Saturday, November 06, 2010

Every day a New Orleans Adventure

A New England Fisherman cuts the New Orleans fog.
Isn't every day an adventure in New Orleans?  Especially for those unfamiliar with the lay of the land and the ways of the city?  To most visitors, New Orleans must seem like a spermatozoa in profile: the blocks of the French Quarter and the long tail of the St. Charles Avenue Streetcar Line.  When I look at the map of the city that is hung on my wall, it is much bigger.  It resembles a pair of testicles, with Algiers and New Orleans East stretched out and cradling big, fertile balls.

It's not an accurate anatomical comparison.  Unless you live in Algiers or New Orleans East, those parts of the city are the furthest thing from your mind.  They are there nonetheless, part of the citizenry and fabric of this wonderful place.  They are, in fact, as mysterious and chemically influential as actual testes are to a male body.  New Orleans is not male, however.  It is the most seductive and sensuous of cities, a courtesan among the metropolises of the world akin to Venice in its charms and wiles.

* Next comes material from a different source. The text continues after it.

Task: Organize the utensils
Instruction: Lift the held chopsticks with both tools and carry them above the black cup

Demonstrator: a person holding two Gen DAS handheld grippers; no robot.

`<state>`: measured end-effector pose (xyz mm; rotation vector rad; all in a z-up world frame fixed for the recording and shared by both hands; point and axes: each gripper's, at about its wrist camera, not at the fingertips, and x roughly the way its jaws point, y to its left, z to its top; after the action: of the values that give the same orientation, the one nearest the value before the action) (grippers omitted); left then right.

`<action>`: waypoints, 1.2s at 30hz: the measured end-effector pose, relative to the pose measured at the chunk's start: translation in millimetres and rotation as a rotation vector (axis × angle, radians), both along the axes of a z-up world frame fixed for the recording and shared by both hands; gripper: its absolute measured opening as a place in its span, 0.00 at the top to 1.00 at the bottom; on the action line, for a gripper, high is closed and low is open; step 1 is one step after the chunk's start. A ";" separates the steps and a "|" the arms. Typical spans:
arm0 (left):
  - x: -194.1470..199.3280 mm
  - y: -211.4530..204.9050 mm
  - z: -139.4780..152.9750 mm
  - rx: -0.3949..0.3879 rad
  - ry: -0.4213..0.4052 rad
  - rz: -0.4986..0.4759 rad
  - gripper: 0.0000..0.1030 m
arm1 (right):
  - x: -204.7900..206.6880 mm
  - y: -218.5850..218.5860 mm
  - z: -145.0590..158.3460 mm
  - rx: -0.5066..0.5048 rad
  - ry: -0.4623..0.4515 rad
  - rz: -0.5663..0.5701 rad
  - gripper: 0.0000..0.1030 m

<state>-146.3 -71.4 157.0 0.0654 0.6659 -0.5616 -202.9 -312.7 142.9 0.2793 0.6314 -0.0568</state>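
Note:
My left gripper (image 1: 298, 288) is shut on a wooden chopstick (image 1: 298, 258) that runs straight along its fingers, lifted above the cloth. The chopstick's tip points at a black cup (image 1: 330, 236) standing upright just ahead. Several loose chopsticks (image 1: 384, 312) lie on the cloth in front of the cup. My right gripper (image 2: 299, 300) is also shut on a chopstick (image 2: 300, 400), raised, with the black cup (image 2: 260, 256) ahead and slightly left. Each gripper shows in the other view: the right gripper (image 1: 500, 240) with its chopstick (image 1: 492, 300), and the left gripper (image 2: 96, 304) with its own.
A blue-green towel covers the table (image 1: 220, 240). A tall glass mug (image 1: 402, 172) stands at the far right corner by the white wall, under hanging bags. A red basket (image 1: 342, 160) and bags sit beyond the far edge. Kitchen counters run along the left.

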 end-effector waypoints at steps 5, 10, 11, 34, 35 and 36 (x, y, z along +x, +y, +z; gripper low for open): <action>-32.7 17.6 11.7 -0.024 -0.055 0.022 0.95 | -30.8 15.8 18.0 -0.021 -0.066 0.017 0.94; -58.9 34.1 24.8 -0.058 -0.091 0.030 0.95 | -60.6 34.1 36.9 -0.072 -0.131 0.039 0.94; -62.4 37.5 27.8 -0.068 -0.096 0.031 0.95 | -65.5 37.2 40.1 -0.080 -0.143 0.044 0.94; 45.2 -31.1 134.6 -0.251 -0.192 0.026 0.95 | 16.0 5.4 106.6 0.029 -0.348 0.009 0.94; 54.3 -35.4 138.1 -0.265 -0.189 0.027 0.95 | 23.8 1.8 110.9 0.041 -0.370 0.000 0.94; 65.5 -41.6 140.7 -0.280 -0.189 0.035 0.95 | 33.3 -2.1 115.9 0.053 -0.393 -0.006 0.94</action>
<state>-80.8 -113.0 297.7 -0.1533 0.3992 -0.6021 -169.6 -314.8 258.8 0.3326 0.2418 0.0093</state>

If New Orleans can be compared to any part of the human anatomy before it is a zygote, it is more egg than sperm.  It is fertile, waiting to hatch.  New Orleans is a womb in which adults are born to their true natures, becoming more human in the process of self-discovery.  The humidity during a New Orleans summer is an amniotic bath.  You cannot know New Orleans by only knowing the French Quarter, the Vieux Carre, and the Garden District.  There are many, many more districts than those, each with its own flavor and patter and patois, each with its own creeds and conundrums and contradictions.

I watched a jazz funeral down North Broad Avenue today.  I thought it was a second line until I saw the pall bearers marching with their hands pressed to the side of a hearse, three to a side.  What's the difference?  I cannot tell you yet.  Both employ brass bands and colorful dress and a sense of celebration.  The funeral had an obvious purpose, to accompany the dead to his or her final resting place, while a second line parade is held for no other reason than being alive.  What is the difference?  I cannot tell you yet.  It is November and I have only lived here since June.  When I discover it, I suspect I won't have the words to express it.  You'll have to find out for yourself if you care.  You should.

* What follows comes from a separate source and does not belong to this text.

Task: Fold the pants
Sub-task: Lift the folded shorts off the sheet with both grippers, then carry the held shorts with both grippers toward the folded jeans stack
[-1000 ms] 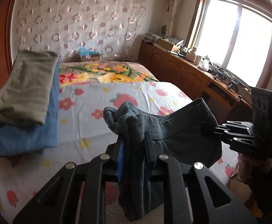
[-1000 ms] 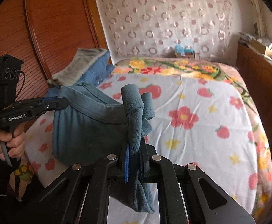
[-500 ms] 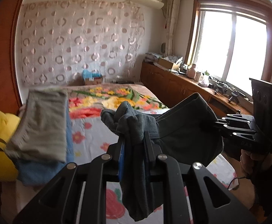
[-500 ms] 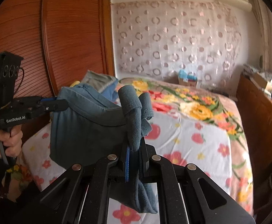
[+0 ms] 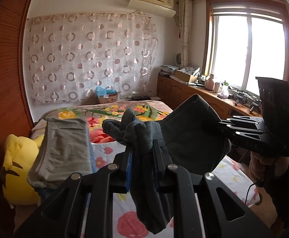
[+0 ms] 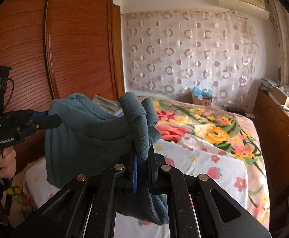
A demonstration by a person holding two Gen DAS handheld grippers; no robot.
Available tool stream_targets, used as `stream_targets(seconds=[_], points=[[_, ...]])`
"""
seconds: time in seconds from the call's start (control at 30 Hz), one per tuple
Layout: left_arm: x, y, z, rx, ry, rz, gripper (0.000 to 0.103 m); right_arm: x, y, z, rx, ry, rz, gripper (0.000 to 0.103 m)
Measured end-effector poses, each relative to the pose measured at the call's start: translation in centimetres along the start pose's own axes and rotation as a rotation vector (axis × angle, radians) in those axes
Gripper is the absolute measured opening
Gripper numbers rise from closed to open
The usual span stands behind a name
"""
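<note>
Dark grey-blue pants [image 5: 186,138] hang in the air over the bed, stretched between both grippers. My left gripper [image 5: 142,152] is shut on a bunched end of the cloth, which spills above and below its fingers. In the right wrist view the same pants [image 6: 85,138] sag to the left, and my right gripper [image 6: 144,156] is shut on its own bunched fold. Each view shows the other gripper clamped on the waistband: the right gripper [image 5: 223,127] at the right edge, the left gripper [image 6: 55,120] at the left edge.
The bed [image 5: 229,174] has a floral sheet with strawberries. A stack of folded grey pants [image 5: 65,148] over blue ones lies at its left, beside a yellow plush toy [image 5: 17,170]. A wooden wardrobe [image 6: 65,49] stands left, a cluttered wooden sideboard [image 5: 203,97] under the window right.
Both grippers have risen with the pants, lifting the cloth off the bed. The views now show more wall, the air conditioner and less of the sheet.
</note>
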State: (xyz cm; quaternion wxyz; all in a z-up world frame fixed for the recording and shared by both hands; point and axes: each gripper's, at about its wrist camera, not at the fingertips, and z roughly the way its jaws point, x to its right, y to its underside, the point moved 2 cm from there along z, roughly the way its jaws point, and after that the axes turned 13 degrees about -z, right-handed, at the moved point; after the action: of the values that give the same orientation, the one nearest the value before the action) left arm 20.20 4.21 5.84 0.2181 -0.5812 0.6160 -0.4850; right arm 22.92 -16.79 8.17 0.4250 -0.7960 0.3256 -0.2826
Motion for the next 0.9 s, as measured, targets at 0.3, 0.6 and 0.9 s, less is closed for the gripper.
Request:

This is New Orleans.  There is nowhere else like it that I've ever encountered.  I'm from New England.  Every town and city is pretty much the same except for the fact that they all hate each other and perceive differences in the layout of the town green, the civic administration, the number of Congregational churches vs. the number of Catholic churches vs. the Unitarians vs. the Baptists.  If you aren't from one New England town or city, you are from no where.  You may as well be from the moon or from Brazil or from Texas or from some other far flung place that has nothing to do with the square miles that make up this particular place.

New Orleanians don't hate anyone.  They welcome them, invite them for a drink, a meal, a dance, a good time.  Like an egg in a uterus, New Orleans' barrier is permeable.  I'm from New England and I find New Orleans like nothing I've ever encountered.  People from elsewhere in Louisiana say the same thing: "New Orleans may as well be its own country."  It is its own country, I think.  It is an Eden in its way where sin is conceived but carries no taint.  It seems impossible to do wrong in New Orleans.  Every avenue leads to adventure and discovery.

When I typed that last word my finger slipped and I wrote 'dixcovery.'  That's what New Orleans is, the land of Dixie, Dixieland, a country known to all with borders that can't be located on any map but the one a person carries in his or her soul.  
I am happy to live here and call it my home.  I cannot imagine ever being unhappy in New Orleans.  The good outweighs the bad in ways so that the bad doesn't seem all that bad at all.  It is.  Everything is.  Everything is good.  Everything is New Orleans: potholes, mold, moss, lichens, lizards, roaches, termites, aches and agues, stagnant water, midges, mosquitoes... Brilliance and transcendence all; motes, like us, in a gracious God's beaming eye.  If anything is corrupted, it is a parcel of the city's effervescent jigsaw, harlequin, unwritten yet implied, parti-colored constitution.

Stars shine over New Orleans and they are lucky stars.  They beam and smile bemused at the all the fertile activity they witness.  Heaven is not blind to human genius.